As far as what Enlight can actually do it’s basically on-par with what you would probably expect. You can crop images, you can adjust clarity, there are the requisite filters and you can overlay text. But there are some unique features (at least to find together in one solid app) you don’t want to miss out on as well: canvas skewing and refitting, element targeting and editing by color, image mixing/blending, image reshaping (this is how you can edit your photo to look skinnier) and tilt-shifting for making images appear miniature. If you want you can doodle on images or add some special graffiti-like effects. When it’s all said and done you can add a border or frame, find the perfect Instagram fit or build a collage.
Of all the features I just mentioned, the one that I think is really compelling is the canvas refitting. Let’s say you take a horizontal picture of two kids who are on either side of the image with a bunch of dead space in-between. The canvas refitting option would allow you to bring them closer together, as if they were playing side-by-side.
I’d also say that the urban-style artistic effects are pretty cool because they let you quickly add character to an image.

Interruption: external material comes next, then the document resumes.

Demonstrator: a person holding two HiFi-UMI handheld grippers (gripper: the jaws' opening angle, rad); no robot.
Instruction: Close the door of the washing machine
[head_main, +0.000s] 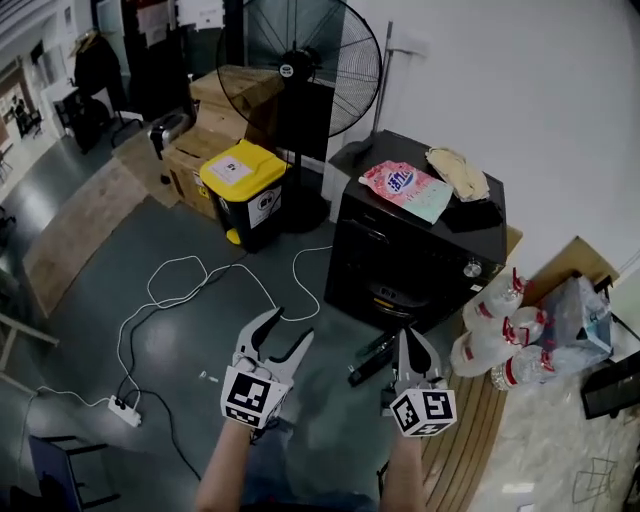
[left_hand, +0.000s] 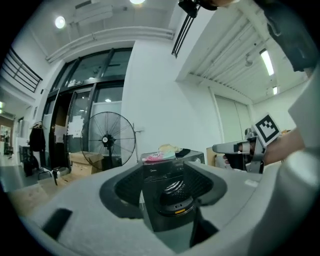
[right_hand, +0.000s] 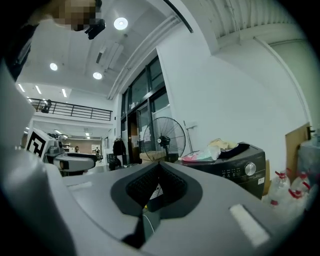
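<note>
The black washing machine (head_main: 420, 250) stood against the white wall, a little way ahead of both grippers. Its round door (head_main: 393, 296) was low on the front, and from where I stood I could not tell whether it was latched or ajar. A pink detergent bag (head_main: 405, 188) and a crumpled pale cloth (head_main: 457, 172) lay on its top.

To its left stood a black bin with a yellow lid (head_main: 243, 190); the lid was down, so its contents were hidden. Cardboard boxes (head_main: 215, 120) were stacked behind it beside a big pedestal fan (head_main: 300, 70). Right of the machine, clear bottles with red caps (head_main: 495, 340) lay heaped on wooden boards. I could not make out what was in them.

The left gripper (head_main: 292, 325) was spread wide with nothing in it, pointing at the machine. The right gripper (head_main: 411, 340) had its tips pressed together, holding nothing.

A dark object (head_main: 372, 362) lay on the floor just in front of the machine, near the right gripper. A white cable (head_main: 200, 290) looped across the floor from a power strip (head_main: 125, 410).
</note>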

All-in-all Enlight is a very solid photo-editing app. It has that hipster feel (for the moment, at least) that many will be looking for. It is a bit aesthetically skewed toward women—the colors and effects aren’t really all that masculine (and clearly this is Enlight’s target audience as you can tell by the app’s preview pictures in the app store). That said, any guys looking for solid editing tools shouldn’t be afraid to give it a whirl. This is an outstanding mobile photo editing powerhouse with plenty of unique features that make it stand out.